HENNIN 921. BONUS EVENTUS. 33 mm.

Obverse: The Roman god of happy outcomes, nude, standing, grain stalks in one had and a patera in the other. Signed, GALLE F.
Reverse: ARRIVEE A FREJUS, XVII VENDRE AN VIII. (9 October 1799). The two frigates and two small ships which brought General Bonaparte and his party back to France. Signed GALLE F. and DENON D.
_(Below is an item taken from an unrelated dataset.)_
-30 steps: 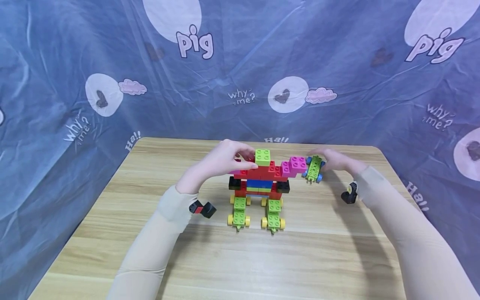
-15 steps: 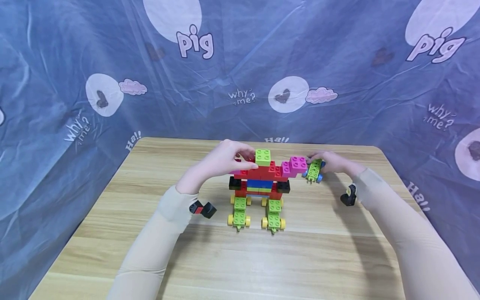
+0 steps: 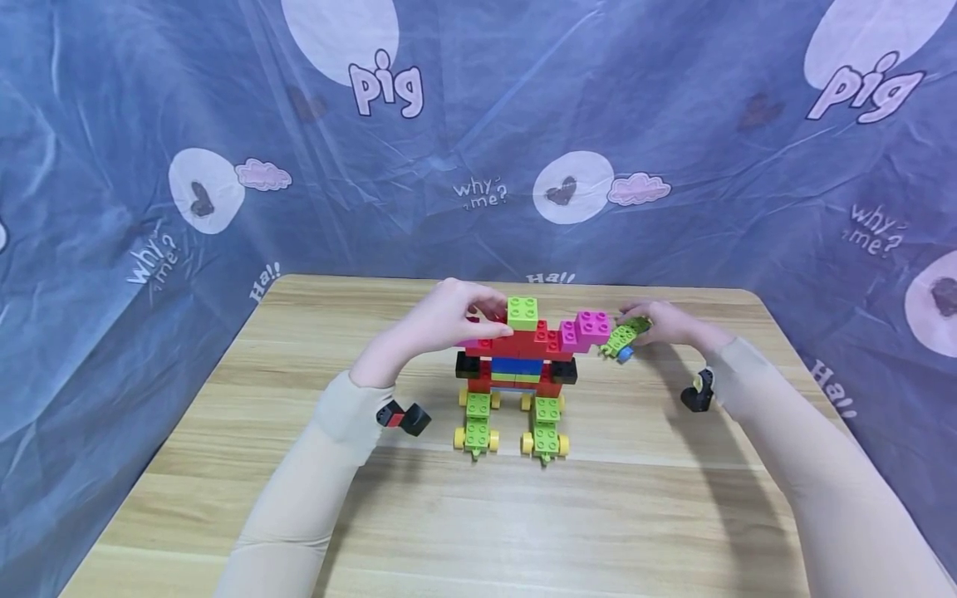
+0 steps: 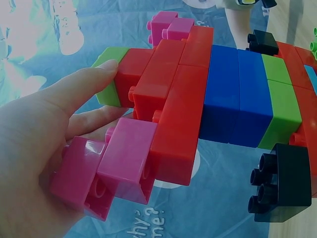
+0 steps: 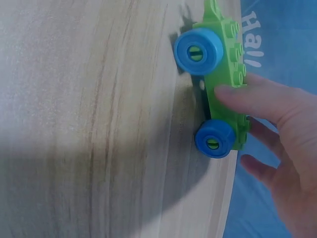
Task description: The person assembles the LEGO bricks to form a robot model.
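Observation:
A figure of toy building blocks (image 3: 516, 342) stands in the middle of the table on two green wheeled bases (image 3: 477, 428) with yellow wheels. My left hand (image 3: 459, 316) holds it at the top, the thumb on the joint of the lime green block (image 4: 110, 94) and the red one below, fingers behind. Its pink blocks (image 4: 124, 153) lie close to my left palm. Right of the figure, my right hand (image 3: 661, 322) grips a green toy car base (image 5: 220, 74) with blue wheels (image 5: 198, 52). The thumb presses its side between the wheels; the far side is hidden.
The wooden table (image 3: 359, 515) carries the figure and the car base. Behind it hangs a blue printed curtain (image 3: 449, 232), close to the table's back edge. A small black wrist camera (image 3: 699, 392) sits on the right wrist.
My right hand has closed on the green car base, which has turned and tilted, its near end swinging left. The left hand and the figure stay in place.

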A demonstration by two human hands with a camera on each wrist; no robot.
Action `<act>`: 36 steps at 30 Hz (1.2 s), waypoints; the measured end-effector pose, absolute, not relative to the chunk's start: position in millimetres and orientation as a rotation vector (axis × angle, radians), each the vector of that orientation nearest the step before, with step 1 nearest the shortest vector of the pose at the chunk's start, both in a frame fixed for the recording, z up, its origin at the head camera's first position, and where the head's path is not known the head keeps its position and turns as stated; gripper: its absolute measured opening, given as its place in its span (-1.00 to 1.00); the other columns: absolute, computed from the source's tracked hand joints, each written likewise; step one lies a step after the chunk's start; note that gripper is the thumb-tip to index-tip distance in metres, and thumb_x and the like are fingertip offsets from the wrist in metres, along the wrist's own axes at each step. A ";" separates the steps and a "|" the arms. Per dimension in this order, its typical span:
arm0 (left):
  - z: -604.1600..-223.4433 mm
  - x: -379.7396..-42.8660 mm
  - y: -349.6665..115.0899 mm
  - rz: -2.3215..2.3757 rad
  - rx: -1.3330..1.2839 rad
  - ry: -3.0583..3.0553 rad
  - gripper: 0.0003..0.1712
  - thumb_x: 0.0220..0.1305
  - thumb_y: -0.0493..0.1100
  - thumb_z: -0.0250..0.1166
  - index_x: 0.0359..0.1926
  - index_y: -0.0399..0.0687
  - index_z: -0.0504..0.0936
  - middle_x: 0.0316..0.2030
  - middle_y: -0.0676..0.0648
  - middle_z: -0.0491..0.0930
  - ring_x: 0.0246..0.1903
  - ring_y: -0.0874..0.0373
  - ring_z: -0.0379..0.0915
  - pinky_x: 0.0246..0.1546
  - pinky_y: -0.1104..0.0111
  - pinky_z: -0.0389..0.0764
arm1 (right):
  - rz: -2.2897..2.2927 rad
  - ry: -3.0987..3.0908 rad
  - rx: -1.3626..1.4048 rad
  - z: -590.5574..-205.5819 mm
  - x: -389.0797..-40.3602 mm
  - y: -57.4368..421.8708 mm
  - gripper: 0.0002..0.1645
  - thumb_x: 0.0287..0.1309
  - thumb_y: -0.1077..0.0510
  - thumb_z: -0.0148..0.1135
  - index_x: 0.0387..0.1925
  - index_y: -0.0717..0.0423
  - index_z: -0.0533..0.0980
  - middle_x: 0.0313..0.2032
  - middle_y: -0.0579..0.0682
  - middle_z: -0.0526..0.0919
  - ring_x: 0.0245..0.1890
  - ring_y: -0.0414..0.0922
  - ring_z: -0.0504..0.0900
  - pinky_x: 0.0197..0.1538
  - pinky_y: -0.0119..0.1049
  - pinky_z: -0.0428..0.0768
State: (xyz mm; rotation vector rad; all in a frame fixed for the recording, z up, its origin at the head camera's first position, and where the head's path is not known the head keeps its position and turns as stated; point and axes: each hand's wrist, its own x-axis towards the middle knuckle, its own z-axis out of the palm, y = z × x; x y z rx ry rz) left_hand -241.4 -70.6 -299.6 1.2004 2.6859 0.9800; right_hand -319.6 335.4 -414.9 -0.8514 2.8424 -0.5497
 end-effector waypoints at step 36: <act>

The popularity of Napoleon was immense, not only in France but also in many of the German states. Several jettons portraying Bonaparte were issued in north German states, although in the Austrian Empire people found with medals portraying him were arrested. A note from "Le Moniteur", 2 December 1798, reads, "In the hereditary lands of the house of Austria an order has been published which enjoins the customs officials to seize all medals with a portrait of Bonaparte and to indicate in their reports both the persons from whom the medals were confiscated and those to whom they were being sent. It seems that the Elector of Saxony has also forbidden the sale in the free city of Leipzig of a picture of this same Bonaparte which was engraved by Uhlemann in Dresden.... All that is lacking now is for the grave sovereigns of Europe to form a coalition against the glory of a great man, like those peoples of the Nile who imagine that their savage cries can stop the course of the sun."

Hennin 922. LIBERATOR OF EGYPT. 31 mm.

BUONAPARTE LIBERATOR DE L'EGIPTE Uniformed pig-tailed bust left.
LE HEROS RENDU A SA PATRIE Mercury, messenger of the gods, flies left, carrying a scroll. Behind him are pyramids. In exergue, IETTON/1799

The result of the Egyptian expedition came on the 9th of November, 1799 (18 brumaire year 8 in the republican calendar), when General Bonaparte defeated the directors and assumed command of the country. Before the Egyptian expedition General Kleber had sounded out Bonaparte about mounting a military coup d'etat; this helps explain why Kleber was left in charge of the army back in Egypt when Bonaparte returned to France. Another rival, Bernadotte, had his own plans to overthrow the directors; years later when Bernadotte was crown prince of Sweden he told Sir Walter Scott that he had tried to have Bonaparte court-martialed for deserting his troops in Egypt, but his attempt was unsuccessful and the hero who had returned from Egypt had overpowering support when he made his move.